Reproduce exactly, and only, the lines below from the one containing "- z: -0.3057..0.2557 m" through the one containing "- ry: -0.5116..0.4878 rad".

[Start of section]

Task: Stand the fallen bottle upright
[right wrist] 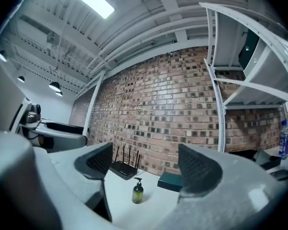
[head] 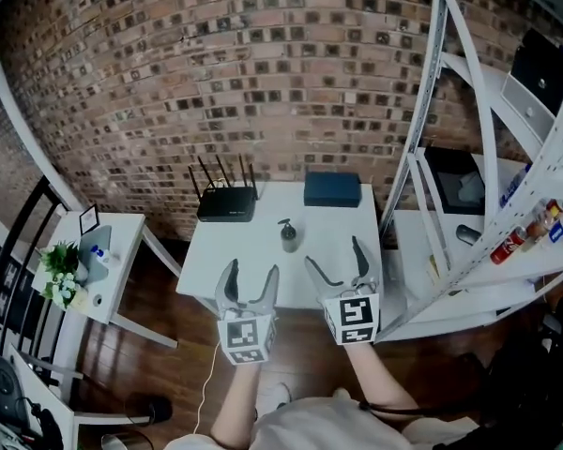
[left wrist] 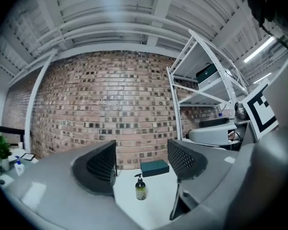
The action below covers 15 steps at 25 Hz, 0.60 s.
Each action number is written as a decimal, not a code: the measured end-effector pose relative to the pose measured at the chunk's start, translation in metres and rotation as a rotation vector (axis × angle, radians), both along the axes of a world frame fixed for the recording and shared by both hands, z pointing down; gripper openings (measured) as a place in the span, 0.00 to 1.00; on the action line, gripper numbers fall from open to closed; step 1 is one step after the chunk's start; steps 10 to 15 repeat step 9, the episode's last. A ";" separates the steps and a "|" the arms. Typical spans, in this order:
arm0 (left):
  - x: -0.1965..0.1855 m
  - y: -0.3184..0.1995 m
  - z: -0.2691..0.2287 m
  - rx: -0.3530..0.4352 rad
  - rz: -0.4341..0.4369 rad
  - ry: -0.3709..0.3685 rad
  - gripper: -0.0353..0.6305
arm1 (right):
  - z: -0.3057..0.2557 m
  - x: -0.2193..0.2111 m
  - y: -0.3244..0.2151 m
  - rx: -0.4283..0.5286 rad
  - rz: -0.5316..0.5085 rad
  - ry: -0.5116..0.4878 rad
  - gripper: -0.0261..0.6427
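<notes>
A small green pump bottle stands upright near the middle of the white table. It shows again, free and upright, as the bottle in the left gripper view and the bottle in the right gripper view. My left gripper hovers over the table's near edge, jaws apart and empty. My right gripper is beside it, wide open with nothing between its jaws. Both sit well short of the bottle. In their own views, the left gripper and right gripper frame it from a distance.
A black router with antennas and a dark blue box sit at the table's back by the brick wall. A white shelf rack stands to the right. A small side table with a plant is on the left.
</notes>
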State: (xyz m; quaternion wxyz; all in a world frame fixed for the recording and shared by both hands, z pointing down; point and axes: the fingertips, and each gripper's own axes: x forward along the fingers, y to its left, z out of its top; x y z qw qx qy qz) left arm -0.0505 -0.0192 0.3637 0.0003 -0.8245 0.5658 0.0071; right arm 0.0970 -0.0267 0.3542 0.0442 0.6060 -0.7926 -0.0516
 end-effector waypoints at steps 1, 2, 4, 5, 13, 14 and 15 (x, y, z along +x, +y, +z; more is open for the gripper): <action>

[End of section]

> _Result_:
  - z: -0.3057..0.2557 m
  - x: -0.2193..0.2111 m
  - y: -0.3244..0.2151 m
  - rx: -0.4283..0.5286 rad
  - rz: -0.5316..0.5085 rad
  - ry: -0.5116..0.4878 rad

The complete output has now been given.